Available records —

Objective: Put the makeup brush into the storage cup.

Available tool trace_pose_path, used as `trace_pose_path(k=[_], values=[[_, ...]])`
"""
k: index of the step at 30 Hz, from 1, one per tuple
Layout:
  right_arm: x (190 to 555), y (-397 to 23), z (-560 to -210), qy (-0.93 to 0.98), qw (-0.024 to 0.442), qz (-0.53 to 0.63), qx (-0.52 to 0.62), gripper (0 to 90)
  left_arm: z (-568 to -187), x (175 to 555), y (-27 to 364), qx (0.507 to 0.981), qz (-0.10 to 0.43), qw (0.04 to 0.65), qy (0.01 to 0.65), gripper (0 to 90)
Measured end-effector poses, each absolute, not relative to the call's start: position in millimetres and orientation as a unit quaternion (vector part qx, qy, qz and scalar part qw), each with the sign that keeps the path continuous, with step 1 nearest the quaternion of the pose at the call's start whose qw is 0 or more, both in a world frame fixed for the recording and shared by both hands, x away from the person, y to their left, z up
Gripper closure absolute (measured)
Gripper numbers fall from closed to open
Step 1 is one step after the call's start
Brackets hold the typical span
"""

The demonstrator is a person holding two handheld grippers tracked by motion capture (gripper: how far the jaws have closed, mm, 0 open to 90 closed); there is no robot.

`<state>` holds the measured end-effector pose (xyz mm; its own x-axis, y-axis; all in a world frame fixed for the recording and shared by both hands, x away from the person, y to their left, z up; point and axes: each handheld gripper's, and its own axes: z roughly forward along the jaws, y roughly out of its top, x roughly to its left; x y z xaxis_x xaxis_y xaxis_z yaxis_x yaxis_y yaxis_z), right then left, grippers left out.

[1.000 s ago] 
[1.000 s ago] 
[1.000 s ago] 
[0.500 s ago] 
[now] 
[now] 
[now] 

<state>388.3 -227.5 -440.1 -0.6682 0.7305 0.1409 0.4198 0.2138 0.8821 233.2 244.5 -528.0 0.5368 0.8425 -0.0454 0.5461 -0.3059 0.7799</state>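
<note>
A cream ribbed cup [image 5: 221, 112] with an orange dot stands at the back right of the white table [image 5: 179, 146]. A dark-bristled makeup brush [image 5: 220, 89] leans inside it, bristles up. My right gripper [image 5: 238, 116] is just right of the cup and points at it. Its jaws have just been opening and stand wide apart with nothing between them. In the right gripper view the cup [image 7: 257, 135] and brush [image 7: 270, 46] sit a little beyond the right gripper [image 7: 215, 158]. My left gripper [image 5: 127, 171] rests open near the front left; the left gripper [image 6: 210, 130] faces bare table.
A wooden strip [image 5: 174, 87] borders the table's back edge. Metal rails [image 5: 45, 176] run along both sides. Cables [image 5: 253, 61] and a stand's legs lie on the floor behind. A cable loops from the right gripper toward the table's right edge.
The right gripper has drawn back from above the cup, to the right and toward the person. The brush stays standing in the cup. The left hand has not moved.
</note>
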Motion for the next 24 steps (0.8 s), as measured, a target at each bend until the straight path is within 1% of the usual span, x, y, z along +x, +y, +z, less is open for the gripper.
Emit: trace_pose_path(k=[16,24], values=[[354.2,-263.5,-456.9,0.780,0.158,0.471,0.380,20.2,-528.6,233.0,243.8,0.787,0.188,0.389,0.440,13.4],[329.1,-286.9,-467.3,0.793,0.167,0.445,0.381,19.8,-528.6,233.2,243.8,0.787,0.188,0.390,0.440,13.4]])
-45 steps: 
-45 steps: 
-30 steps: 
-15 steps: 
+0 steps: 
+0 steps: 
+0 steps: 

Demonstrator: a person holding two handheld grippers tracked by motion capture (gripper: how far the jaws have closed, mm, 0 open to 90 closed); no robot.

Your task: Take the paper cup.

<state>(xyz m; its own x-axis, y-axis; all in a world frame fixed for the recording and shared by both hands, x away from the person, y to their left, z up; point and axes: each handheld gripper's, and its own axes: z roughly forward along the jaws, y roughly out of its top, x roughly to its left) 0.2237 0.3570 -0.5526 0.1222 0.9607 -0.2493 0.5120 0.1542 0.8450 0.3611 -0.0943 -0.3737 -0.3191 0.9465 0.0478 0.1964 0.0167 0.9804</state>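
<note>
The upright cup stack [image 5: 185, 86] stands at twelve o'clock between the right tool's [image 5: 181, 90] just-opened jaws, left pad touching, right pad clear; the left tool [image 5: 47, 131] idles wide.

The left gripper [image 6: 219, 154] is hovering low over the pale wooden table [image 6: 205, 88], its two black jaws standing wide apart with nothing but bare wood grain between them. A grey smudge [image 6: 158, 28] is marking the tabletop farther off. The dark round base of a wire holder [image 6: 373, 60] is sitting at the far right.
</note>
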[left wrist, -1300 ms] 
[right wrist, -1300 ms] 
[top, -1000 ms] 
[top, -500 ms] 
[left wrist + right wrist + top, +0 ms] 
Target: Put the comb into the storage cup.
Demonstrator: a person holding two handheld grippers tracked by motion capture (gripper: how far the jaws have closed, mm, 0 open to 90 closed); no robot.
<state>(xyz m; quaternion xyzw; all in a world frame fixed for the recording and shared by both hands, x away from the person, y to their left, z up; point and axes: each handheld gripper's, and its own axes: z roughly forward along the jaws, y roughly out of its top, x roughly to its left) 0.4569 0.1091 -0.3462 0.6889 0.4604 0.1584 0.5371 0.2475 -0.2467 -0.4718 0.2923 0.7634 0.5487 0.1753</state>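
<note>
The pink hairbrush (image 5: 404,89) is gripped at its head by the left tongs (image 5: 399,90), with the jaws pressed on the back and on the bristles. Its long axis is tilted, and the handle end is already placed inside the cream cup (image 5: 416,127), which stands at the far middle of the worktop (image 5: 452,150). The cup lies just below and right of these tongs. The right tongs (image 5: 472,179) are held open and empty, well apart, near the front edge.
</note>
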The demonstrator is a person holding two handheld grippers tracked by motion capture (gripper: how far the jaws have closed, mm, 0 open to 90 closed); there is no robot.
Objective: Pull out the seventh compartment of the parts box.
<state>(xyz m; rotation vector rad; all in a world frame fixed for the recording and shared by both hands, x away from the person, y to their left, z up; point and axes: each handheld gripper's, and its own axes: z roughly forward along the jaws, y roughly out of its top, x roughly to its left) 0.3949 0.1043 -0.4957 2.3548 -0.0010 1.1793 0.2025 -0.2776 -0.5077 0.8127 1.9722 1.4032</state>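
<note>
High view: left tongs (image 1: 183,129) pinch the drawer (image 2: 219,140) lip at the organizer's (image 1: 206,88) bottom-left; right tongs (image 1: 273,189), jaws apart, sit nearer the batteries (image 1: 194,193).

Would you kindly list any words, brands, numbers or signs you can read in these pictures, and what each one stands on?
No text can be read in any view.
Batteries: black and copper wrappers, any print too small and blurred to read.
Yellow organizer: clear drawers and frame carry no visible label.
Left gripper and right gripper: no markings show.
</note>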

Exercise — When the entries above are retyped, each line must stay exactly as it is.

The answer —
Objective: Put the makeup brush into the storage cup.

Available tool trace_pose_path, used as `trace_pose_path(k=[_], values=[[_, ...]])`
"""
k: index of the step at 30 Hz, from 1, one per tuple
Layout:
  right_arm: x (190 to 555), y (-397 to 23), z (-560 to -210), qy (-0.93 to 0.98), qw (-0.024 to 0.442), qz (-0.53 to 0.63), qx (-0.52 to 0.62), gripper (0 to 90)
  left_arm: z (-568 to -187), x (175 to 555), y (-27 to 364), qx (0.507 to 0.981), qz (-0.10 to 0.43), qw (0.04 to 0.65), qy (0.01 to 0.65), gripper (0 to 90)
Measured end-effector poses, each absolute, not relative to the call's start: position in millimetres and orientation as a unit quaternion (vector part qx, qy, qz and scalar part qw), each with the sign that keeps the path continuous, with step 1 nearest the quaternion of the pose at the call's start whose qw is 0 or more, both in a world frame fixed for the recording and shared by both hands, x away from the person, y to their left, z up
Gripper closure absolute (measured)
Gripper numbers fall from closed to open
Step 1 is one step after the call's start
Brackets hold the typical span
"""

The demonstrator is a person holding two handheld grippers tracked by motion capture (gripper: how far the jaws have closed, mm, 0 open to 90 closed); there is no robot.

`<state>` holds the measured end-effector pose (xyz mm; its own x-axis, y-axis; all in a world frame fixed for the recording and shared by both hands, x away from the person, y to their left, z up; point and axes: each handheld gripper's, and its own axes: z roughly forward along the jaws, y roughly out of its top, x roughly to its left; x y z xaxis_x xaxis_y xaxis_z yaxis_x yaxis_y yaxis_z), right then left, grippers left out.

[1.000 s ago] 
[1.000 s ago] 
[1.000 s ago] 
[0.500 s ago] 
[now] 
[now] 
[now] 

<state>388.3 -227.5 -440.1 -0.6682 0.7305 0.1409 0.4198 0.2138 0.8821 233.2 244.5 -528.0 0.5368 0.8425 -0.0454 0.5461 -0.3059 0.7799</state>
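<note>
A cream ribbed cup [image 5: 221, 112] with an orange dot stands at the back right of the white table [image 5: 179, 146]. A dark-bristled makeup brush [image 5: 220, 89] leans inside it, bristles up. My right gripper [image 5: 238, 116] is just right of the cup and points at it. Its jaws have just been opening and stand wide apart with nothing between them. In the right gripper view the cup [image 7: 257, 135] and brush [image 7: 270, 46] sit a little beyond the right gripper [image 7: 215, 158]. My left gripper [image 5: 127, 171] rests open near the front left; the left gripper [image 6: 210, 130] faces bare table.
A wooden strip [image 5: 174, 87] borders the table's back edge. Metal rails [image 5: 45, 176] run along both sides. Cables [image 5: 253, 61] and a stand's legs lie on the floor behind. A cable loops from the right gripper toward the table's right edge.
The right gripper has drawn back from above the cup, to the right and toward the person. The brush stays standing in the cup. The left hand has not moved.
</note>
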Motion for the next 24 steps (0.8 s), as measured, a target at each bend until the straight path is within 1% of the usual span, x, y, z along +x, +y, +z, less is open for the gripper.
Emit: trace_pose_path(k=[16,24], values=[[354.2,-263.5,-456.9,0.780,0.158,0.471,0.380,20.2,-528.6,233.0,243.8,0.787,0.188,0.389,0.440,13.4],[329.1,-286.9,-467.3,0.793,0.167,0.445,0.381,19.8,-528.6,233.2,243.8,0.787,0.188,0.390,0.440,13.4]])
-45 steps: 
-45 steps: 
-30 steps: 
-15 steps: 
+0 steps: 
+0 steps: 
+0 steps: 

Demonstrator: a person holding two handheld grippers tracked by motion capture (gripper: how far the jaws have closed, mm, 0 open to 90 closed); no robot.

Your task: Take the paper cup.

<state>(xyz m; its own x-axis, y-axis; all in a world frame fixed for the recording and shared by both hands, x away from the person, y to their left, z up; point and axes: each handheld gripper's, and its own axes: z roughly forward along the jaws, y roughly out of its top, x roughly to its left) 0.2237 0.3570 -0.5526 0.1222 0.9607 -0.2493 0.5120 0.1542 0.8450 0.3611 -0.0943 -0.3737 -0.3191 0.9465 0.0478 0.1964 0.0167 0.9804</state>
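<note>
The upright cup stack [image 5: 185, 86] stands at twelve o'clock between the right tool's [image 5: 181, 90] just-opened jaws, left pad touching, right pad clear; the left tool [image 5: 47, 131] idles wide.

The left gripper [image 6: 219, 154] is hovering low over the pale wooden table [image 6: 205, 88], its two black jaws standing wide apart with nothing but bare wood grain between them. A grey smudge [image 6: 158, 28] is marking the tabletop farther off. The dark round base of a wire holder [image 6: 373, 60] is sitting at the far right.
</note>
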[left wrist, -1300 ms] 
[right wrist, -1300 ms] 
[top, -1000 ms] 
[top, -500 ms] 
[left wrist + right wrist + top, +0 ms] 
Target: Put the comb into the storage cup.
Demonstrator: a person holding two handheld grippers tracked by motion capture (gripper: how far the jaws have closed, mm, 0 open to 90 closed); no robot.
<state>(xyz m; quaternion xyzw; all in a world frame fixed for the recording and shared by both hands, x away from the person, y to their left, z up; point and axes: each handheld gripper's, and its own axes: z roughly forward along the jaws, y roughly out of its top, x roughly to its left) 0.4569 0.1091 -0.3462 0.6889 0.4604 0.1584 0.5371 0.2475 -0.2467 -0.4718 0.2923 0.7634 0.5487 0.1753</state>
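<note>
The pink hairbrush (image 5: 404,89) is gripped at its head by the left tongs (image 5: 399,90), with the jaws pressed on the back and on the bristles. Its long axis is tilted, and the handle end is already placed inside the cream cup (image 5: 416,127), which stands at the far middle of the worktop (image 5: 452,150). The cup lies just below and right of these tongs. The right tongs (image 5: 472,179) are held open and empty, well apart, near the front edge.
</note>
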The demonstrator is a person holding two handheld grippers tracked by motion capture (gripper: how far the jaws have closed, mm, 0 open to 90 closed); there is no robot.
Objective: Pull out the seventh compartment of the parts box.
<state>(xyz m; rotation vector rad; all in a world frame fixed for the recording and shared by both hands, x away from the person, y to their left, z up; point and axes: each handheld gripper's, and its own axes: z roughly forward along the jaws, y roughly out of its top, x roughly to its left) 0.3949 0.1043 -0.4957 2.3548 -0.0010 1.1793 0.2025 -0.2776 -0.5077 0.8127 1.9722 1.4032</state>
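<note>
High view: left tongs (image 1: 183,129) pinch the drawer (image 2: 219,140) lip at the organizer's (image 1: 206,88) bottom-left; right tongs (image 1: 273,189), jaws apart, sit nearer the batteries (image 1: 194,193).

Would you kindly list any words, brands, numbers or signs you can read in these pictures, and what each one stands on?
No text can be read in any view.
Batteries: black and copper wrappers, any print too small and blurred to read.
Yellow organizer: clear drawers and frame carry no visible label.
Left gripper and right gripper: no markings show.
</note>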

The exercise is done, with nothing more to add.